▶ **GOAL OF THE EXERCISE**: Word for word, restate the lines of the material below from its first line through the one containing "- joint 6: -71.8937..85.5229". Omit the rest.
#### INFORMATION PROVIDED
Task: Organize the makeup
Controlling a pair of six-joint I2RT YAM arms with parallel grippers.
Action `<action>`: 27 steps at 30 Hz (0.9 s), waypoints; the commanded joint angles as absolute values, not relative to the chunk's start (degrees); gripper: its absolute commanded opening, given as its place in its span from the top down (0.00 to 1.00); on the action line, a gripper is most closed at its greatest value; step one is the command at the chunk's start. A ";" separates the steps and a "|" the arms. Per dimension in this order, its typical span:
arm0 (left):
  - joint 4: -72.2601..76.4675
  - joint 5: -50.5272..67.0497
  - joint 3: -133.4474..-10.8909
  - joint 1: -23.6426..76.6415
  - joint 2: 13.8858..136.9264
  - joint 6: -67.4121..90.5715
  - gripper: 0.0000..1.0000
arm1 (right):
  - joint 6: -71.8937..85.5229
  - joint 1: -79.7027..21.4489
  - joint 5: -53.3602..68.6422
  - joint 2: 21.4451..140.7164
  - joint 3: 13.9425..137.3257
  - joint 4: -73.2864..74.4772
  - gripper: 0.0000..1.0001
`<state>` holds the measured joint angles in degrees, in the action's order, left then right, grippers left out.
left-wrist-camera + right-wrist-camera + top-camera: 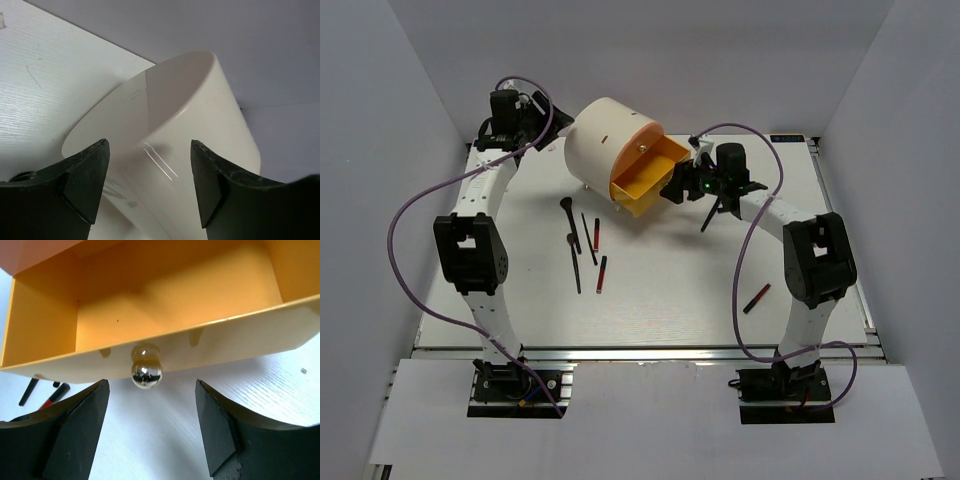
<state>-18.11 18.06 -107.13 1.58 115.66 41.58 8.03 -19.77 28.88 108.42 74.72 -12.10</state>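
Observation:
The makeup lies loose on the white table. Three thin black brushes (576, 268) and two dark-red-and-black sticks (602, 273) lie left of centre. Another stick (756, 298) lies at the right, and a black brush (712, 214) lies by the right arm. No sponges show. My right gripper (677, 187) is open and empty, its fingertips (90, 405) just short of the silver knob (146, 372) of the pulled-out orange-yellow drawer (165, 295), which looks empty. My left gripper (558, 135) is open, its fingers (210, 175) on either side of the cream box's back edge (175, 115).
The big cream cylindrical box (610, 148) lies on its side at the back centre, with its drawer (645, 178) open towards the right arm. Purple cables loop over both arms. Grey walls enclose the table on three sides.

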 commanded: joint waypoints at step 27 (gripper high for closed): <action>-32.86 -6.67 -60.56 16.51 80.59 32.69 0.40 | -16.52 -11.43 27.42 77.26 53.09 5.62 0.64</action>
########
▶ **RESPONSE**:
Task: Organize the makeup
Controlling a pair of six-joint I2RT YAM arms with parallel grippers.
Action `<action>`: 27 steps at 30 Hz (0.9 s), waypoints; the commanded joint angles as absolute values, not relative to the chunk's start (degrees); gripper: its absolute commanded opening, given as its place in its span from the top down (0.00 to 1.00); on the action line, a gripper is most closed at its greatest value; step one is the command at the chunk's start. A ";" separates the steps and a "|" the arms. Per dimension in this order, its typical span:
arm0 (left):
  - joint 4: -72.2601..76.4675
  - joint 5: -50.5272..67.0497
  - joint 3: -133.4474..-10.8909
  - joint 1: -23.6426..76.6415
  - joint 2: 13.8858..136.9264
  - joint 6: -67.4121..90.5715
  - gripper: 0.0000..1.0000
arm1 (right):
  - joint 6: -71.8937..85.5229

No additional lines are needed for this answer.